A Dangerous Trend?

Over the past few years, our work, first at Yale University and later at the Center for Research Innovation in Biotechnology at Washington University in St. Louis, has tracked sources of scientific and medical innovation in the pharmaceutical and biotechnology industries (1). As reported in a series of articles published in Drug Discovery, an obvious trend is a reduction in the breadth and depth of organizations participating in new drug research and development.

Over the past few decades, Pfizer has been a leader in a fundamental reshaping of how drugs are discovered and developed. Our data revealed that Pfizer leapfrogged from a middling company to become the dominant holder of new molecular entity (NME) approvals from the FDA. But this impressive climb arose not as a result of fundamental investment into research and development, but as a result of mergers and acquisitions. The present dominance of Pfizer thus represents the accumulation of many legacy companies over the past two decades. Indeed, an analysis of the league tables for NME holders over time reveals that Eli Lilly had consistently been the most prolific research and development organization in every decade from the 1940s through the 1990s. This dominance ended abruptly at the beginning of the new millennium when it was surpassed by Pfizer as a consequence of mergers and acquisitions. Moreover, Pfizer set a trend of aggregation that was matched by Merck, Novartis, Sanofi-Aventis and GlaxoSmithKline, such that Eli Lilly no longer ranks in the top tier in terms of new drug development leaders.

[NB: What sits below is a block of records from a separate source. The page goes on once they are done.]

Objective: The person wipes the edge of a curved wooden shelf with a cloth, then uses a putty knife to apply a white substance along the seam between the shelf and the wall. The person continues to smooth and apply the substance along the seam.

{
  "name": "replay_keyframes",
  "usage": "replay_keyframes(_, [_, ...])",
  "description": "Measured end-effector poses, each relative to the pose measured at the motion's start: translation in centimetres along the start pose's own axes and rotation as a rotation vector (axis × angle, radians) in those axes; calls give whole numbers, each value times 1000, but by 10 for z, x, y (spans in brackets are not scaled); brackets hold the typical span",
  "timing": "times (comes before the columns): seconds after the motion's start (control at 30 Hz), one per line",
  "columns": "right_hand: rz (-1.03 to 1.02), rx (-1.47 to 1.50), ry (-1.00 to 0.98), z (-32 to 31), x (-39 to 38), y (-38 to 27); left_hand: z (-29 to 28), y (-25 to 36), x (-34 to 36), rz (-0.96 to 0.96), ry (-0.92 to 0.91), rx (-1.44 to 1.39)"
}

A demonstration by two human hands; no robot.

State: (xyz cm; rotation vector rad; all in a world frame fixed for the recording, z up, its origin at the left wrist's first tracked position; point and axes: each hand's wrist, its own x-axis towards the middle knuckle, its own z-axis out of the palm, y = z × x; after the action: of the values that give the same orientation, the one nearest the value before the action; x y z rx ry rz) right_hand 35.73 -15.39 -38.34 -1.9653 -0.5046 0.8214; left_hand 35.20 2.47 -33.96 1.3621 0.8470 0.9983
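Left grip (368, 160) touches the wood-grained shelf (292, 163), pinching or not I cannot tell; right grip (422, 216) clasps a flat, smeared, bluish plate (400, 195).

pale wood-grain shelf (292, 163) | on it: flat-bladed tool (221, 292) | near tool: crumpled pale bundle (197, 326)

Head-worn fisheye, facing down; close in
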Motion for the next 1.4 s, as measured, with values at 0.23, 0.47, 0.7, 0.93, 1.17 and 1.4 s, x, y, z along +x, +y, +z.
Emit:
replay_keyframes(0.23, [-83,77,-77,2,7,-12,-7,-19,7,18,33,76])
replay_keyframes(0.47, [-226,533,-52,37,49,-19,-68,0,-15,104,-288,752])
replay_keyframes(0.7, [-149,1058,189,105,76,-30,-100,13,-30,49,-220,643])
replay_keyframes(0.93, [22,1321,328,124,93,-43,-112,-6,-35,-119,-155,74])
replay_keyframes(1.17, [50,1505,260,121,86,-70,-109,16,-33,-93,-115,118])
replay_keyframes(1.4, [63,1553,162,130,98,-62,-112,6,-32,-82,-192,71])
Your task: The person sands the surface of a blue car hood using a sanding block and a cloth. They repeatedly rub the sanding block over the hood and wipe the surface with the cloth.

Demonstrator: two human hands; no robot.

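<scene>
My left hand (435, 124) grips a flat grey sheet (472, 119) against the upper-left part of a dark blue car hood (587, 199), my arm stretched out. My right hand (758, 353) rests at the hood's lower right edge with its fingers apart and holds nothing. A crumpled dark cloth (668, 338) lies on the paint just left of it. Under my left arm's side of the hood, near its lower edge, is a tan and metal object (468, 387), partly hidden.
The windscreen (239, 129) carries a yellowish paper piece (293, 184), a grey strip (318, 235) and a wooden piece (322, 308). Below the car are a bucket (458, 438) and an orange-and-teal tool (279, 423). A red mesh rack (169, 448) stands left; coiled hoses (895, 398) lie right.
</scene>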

Given Pfizer’s position as a trendsetter for the industry, a recent article from John LaMattina, a former president of Pfizer research and development, raises troubling concerns (2). LaMattina points out that the intended CEO of the new Pfizer is far from being an advocate of in-house research and development. Our studies have already revealed a trend in which large, established pharmaceutical companies have progressively shunned preclinical and early clinical development activities. Were Pfizer to accelerate this trend (much as Allergan has done), its peers might do the same.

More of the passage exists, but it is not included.